Mother, when you asked me what I wanted,
I requested blue barrettes–fortune
favors the bold. Unsettling sounds
emanated from your mouth. Were they

helpful words or terrible musicians?
I made myself heavy, so I didn’t float
off, the chattering coming from the trees
was me. The bird became a boy who flew

across the room and landed at my feet.
I remember the sugar, how you hid it
on the high shelf.
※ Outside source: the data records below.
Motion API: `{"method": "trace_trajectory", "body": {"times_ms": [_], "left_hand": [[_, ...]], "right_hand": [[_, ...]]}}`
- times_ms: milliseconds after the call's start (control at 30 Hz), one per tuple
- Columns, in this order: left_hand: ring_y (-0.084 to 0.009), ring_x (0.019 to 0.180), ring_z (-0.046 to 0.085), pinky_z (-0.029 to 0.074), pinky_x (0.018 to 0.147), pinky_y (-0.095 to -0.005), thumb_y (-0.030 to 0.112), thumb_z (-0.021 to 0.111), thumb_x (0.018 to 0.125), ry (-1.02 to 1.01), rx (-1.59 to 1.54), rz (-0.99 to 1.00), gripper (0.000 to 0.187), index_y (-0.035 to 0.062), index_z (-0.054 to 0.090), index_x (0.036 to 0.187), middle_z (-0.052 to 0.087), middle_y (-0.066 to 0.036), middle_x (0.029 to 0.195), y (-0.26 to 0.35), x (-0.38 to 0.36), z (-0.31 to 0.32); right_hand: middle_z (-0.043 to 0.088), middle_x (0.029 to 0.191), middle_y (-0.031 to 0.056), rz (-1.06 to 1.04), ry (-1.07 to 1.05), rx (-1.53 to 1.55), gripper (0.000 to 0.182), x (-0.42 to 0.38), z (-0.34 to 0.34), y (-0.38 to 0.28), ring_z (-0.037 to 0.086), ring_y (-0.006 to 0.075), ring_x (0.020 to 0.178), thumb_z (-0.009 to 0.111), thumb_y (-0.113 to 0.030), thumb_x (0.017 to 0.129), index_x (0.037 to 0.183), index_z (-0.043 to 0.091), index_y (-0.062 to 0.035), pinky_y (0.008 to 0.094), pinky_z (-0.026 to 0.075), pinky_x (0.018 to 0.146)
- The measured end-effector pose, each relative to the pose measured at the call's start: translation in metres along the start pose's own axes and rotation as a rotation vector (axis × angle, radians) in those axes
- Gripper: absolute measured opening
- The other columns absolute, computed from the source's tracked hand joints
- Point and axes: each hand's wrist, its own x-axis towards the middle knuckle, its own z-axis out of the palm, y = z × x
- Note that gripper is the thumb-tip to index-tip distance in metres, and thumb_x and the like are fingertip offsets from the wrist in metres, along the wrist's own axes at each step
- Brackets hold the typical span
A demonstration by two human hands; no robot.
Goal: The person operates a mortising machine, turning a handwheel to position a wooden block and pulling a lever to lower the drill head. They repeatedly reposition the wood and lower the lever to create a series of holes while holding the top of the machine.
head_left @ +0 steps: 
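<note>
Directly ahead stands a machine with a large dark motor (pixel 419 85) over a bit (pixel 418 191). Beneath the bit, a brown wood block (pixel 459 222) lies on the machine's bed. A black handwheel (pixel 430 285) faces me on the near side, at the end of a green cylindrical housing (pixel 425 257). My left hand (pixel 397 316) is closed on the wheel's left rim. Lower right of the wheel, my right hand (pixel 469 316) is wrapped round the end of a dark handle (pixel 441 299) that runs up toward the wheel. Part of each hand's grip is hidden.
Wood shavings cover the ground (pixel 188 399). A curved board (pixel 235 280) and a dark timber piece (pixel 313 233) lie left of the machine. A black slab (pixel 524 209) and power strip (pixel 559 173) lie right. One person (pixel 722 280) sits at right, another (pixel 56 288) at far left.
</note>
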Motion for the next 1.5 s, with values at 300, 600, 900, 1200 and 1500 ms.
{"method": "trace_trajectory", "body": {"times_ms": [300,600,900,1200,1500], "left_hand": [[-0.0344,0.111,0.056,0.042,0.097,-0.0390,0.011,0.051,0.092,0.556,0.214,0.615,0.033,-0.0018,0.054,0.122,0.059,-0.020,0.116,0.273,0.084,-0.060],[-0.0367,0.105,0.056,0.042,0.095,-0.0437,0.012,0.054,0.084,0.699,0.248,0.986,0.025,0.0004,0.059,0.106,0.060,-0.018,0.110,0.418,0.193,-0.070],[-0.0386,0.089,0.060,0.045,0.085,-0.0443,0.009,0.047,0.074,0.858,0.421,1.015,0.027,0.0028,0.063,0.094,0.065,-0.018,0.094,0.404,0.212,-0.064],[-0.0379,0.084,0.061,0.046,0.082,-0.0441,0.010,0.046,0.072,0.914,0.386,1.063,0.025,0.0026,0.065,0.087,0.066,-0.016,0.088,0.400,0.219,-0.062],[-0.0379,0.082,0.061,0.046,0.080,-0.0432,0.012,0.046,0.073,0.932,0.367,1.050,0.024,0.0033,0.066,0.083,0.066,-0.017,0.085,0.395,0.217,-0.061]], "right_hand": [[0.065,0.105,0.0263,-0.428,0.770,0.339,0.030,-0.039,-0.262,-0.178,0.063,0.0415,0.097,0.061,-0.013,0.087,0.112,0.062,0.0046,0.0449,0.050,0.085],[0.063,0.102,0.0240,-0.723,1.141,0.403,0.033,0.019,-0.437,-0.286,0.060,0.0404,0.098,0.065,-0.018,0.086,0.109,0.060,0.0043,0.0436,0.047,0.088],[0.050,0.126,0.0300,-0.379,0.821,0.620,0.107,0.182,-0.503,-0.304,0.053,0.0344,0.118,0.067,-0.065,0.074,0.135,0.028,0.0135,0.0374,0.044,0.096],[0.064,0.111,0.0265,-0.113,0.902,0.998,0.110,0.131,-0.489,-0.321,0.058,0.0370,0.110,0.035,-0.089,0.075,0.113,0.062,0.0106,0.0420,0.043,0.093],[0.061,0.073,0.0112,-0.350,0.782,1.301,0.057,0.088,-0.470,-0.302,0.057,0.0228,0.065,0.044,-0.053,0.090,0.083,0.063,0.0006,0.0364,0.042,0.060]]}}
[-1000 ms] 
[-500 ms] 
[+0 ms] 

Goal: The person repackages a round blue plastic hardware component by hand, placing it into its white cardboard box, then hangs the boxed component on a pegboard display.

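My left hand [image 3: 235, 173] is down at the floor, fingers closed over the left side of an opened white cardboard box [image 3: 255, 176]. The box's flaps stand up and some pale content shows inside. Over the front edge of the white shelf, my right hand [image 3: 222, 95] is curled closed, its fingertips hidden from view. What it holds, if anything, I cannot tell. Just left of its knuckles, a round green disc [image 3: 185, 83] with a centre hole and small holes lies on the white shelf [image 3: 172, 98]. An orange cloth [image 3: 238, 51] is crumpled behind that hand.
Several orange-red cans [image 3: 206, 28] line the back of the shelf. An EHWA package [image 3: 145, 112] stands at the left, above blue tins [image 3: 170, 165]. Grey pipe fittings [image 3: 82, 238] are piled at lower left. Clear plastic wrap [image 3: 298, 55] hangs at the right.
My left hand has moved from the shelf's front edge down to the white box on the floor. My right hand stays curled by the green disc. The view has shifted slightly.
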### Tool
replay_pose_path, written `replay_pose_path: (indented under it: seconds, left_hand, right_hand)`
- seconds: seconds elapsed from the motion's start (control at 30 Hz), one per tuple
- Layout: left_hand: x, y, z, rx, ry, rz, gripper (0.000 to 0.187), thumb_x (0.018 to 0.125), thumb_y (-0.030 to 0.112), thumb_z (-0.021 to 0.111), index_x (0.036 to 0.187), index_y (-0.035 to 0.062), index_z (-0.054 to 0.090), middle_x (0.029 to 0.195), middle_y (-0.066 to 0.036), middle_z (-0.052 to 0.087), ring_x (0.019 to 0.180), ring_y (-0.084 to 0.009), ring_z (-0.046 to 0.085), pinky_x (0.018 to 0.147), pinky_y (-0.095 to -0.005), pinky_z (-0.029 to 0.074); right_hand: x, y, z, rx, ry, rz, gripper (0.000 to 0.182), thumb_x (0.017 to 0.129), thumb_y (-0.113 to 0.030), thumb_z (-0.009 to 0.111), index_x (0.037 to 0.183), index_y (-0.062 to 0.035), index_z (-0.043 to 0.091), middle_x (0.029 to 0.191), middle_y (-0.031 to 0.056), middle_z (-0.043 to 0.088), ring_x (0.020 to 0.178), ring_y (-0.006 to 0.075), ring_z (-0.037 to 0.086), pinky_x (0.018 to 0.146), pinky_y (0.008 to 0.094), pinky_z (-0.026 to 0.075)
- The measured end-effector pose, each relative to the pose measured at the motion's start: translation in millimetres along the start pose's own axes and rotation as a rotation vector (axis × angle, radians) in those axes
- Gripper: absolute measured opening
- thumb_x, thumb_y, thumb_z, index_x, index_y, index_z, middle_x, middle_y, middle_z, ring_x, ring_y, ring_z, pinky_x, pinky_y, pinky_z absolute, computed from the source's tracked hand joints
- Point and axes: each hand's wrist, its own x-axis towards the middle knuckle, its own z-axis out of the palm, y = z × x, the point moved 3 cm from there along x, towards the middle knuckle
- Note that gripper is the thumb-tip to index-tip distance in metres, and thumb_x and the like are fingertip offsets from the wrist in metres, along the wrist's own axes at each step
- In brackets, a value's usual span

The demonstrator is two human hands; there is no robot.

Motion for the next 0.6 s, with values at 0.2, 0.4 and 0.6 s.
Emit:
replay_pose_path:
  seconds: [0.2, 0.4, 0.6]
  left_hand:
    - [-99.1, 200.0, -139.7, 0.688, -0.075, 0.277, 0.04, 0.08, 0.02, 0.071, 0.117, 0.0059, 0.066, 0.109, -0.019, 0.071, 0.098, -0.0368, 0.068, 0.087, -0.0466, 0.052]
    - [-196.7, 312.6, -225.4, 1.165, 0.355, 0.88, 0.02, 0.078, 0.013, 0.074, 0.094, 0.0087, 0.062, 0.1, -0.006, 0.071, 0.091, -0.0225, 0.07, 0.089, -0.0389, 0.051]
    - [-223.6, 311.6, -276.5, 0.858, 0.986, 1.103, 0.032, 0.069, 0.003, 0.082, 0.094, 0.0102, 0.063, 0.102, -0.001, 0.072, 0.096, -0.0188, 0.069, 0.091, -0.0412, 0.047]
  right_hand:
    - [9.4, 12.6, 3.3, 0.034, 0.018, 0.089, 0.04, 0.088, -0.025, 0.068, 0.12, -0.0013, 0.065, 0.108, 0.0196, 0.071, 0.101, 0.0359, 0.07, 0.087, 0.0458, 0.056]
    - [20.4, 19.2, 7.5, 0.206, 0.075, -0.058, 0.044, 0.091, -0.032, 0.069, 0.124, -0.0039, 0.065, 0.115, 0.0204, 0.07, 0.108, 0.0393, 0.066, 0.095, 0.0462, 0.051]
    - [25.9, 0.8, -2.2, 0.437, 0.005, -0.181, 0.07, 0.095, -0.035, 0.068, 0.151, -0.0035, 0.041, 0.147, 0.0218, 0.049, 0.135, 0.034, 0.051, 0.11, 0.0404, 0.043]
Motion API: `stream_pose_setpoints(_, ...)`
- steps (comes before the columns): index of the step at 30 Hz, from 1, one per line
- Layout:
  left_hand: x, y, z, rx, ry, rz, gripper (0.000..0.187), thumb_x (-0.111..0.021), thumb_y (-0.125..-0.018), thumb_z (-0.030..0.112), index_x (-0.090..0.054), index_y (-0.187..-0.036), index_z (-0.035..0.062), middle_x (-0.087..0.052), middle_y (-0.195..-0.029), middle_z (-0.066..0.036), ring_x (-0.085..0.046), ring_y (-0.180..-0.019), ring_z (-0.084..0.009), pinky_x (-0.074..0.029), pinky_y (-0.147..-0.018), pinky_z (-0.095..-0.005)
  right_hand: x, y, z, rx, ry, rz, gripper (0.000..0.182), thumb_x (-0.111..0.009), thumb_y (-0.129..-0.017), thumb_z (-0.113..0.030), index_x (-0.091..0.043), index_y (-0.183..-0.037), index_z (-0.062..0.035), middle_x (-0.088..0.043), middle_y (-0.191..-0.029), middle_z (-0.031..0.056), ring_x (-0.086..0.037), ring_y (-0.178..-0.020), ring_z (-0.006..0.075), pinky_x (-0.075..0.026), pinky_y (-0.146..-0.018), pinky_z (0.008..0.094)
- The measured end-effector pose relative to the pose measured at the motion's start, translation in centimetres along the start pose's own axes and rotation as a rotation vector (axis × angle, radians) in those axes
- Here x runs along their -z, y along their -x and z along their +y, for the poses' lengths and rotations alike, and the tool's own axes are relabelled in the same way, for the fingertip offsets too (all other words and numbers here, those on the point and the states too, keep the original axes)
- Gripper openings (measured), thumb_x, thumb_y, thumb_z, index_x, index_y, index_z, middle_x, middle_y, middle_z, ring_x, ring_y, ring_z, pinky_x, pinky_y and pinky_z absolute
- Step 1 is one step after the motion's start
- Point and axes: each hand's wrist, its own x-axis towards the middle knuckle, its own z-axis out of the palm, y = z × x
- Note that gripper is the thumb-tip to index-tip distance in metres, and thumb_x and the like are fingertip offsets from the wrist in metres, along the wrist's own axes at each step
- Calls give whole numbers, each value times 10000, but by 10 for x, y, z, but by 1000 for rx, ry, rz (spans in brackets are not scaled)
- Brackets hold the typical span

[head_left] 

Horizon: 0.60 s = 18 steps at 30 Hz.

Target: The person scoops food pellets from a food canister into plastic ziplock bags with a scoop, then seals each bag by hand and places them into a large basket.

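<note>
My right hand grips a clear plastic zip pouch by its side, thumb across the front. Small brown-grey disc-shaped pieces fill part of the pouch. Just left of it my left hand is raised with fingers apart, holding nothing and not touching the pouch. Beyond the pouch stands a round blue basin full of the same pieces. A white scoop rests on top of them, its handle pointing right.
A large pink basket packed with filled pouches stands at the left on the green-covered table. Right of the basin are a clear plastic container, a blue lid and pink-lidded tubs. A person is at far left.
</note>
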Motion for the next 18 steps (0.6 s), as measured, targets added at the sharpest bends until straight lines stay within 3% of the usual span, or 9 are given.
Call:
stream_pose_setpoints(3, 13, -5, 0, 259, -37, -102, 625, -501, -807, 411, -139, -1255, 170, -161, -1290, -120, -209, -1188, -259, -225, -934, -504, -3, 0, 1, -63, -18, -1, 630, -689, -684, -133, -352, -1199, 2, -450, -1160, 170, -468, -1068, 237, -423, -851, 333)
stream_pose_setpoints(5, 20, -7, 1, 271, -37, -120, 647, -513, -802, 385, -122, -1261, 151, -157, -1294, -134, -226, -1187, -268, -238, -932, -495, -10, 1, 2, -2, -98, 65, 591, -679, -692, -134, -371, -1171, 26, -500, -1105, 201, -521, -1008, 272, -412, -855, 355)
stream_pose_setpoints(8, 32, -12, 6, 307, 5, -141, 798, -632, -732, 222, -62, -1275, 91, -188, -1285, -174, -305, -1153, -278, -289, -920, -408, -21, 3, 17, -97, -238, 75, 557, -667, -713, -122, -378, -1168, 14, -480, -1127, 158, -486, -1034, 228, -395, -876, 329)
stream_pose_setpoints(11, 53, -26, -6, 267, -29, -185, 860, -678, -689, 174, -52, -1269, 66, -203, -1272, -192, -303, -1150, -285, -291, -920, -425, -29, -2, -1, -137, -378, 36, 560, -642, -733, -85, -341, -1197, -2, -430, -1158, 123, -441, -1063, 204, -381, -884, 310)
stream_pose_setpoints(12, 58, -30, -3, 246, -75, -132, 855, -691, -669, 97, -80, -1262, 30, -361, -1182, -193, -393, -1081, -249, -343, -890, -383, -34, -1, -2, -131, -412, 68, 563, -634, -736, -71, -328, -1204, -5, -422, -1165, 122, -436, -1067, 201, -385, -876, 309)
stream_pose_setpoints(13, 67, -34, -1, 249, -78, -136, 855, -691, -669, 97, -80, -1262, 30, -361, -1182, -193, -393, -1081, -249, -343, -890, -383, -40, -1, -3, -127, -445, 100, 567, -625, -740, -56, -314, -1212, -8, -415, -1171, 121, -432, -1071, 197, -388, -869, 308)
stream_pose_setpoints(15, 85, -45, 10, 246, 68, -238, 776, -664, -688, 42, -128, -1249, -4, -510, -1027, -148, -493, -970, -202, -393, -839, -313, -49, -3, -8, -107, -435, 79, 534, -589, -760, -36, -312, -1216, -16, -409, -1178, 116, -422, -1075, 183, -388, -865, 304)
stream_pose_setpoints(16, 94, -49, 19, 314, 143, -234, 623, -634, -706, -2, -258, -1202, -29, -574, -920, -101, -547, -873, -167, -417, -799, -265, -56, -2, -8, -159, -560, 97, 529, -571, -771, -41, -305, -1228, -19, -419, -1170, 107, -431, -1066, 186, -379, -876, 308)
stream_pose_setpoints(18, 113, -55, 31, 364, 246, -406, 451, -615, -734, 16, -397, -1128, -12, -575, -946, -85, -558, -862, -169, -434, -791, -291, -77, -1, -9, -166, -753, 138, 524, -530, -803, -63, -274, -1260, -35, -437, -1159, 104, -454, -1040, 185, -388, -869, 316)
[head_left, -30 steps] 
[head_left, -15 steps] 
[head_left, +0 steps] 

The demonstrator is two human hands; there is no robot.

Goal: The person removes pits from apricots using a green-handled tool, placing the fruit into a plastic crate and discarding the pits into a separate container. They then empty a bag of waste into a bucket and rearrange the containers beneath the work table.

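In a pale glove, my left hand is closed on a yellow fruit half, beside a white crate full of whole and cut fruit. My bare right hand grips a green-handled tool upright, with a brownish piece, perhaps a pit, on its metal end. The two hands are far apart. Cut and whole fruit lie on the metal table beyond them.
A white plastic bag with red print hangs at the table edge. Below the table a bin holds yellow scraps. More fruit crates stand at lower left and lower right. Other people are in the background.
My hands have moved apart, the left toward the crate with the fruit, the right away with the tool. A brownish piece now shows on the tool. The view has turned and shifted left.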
I longed for a tiny elf, one
to slap me on the back with a Way to go,

or a hand reaching down from heaven,
a shoestring rhapsody, the light from
the sky hitting my stone dome, to feel
like this moment was not a smash, that

you wouldn’t just explode, or kick the dog,
that when I entered the room, your seraphs
might lay the red carpet. Where are my
dancing shoes and the rat-a-tat-tat?

Where are you, Mother, your rosary beads a-clackin’?
In a story I once loved I lived with you in that tower.
In a story I once loved we entered another portal.
In a story I once loved the road rose up to meet us.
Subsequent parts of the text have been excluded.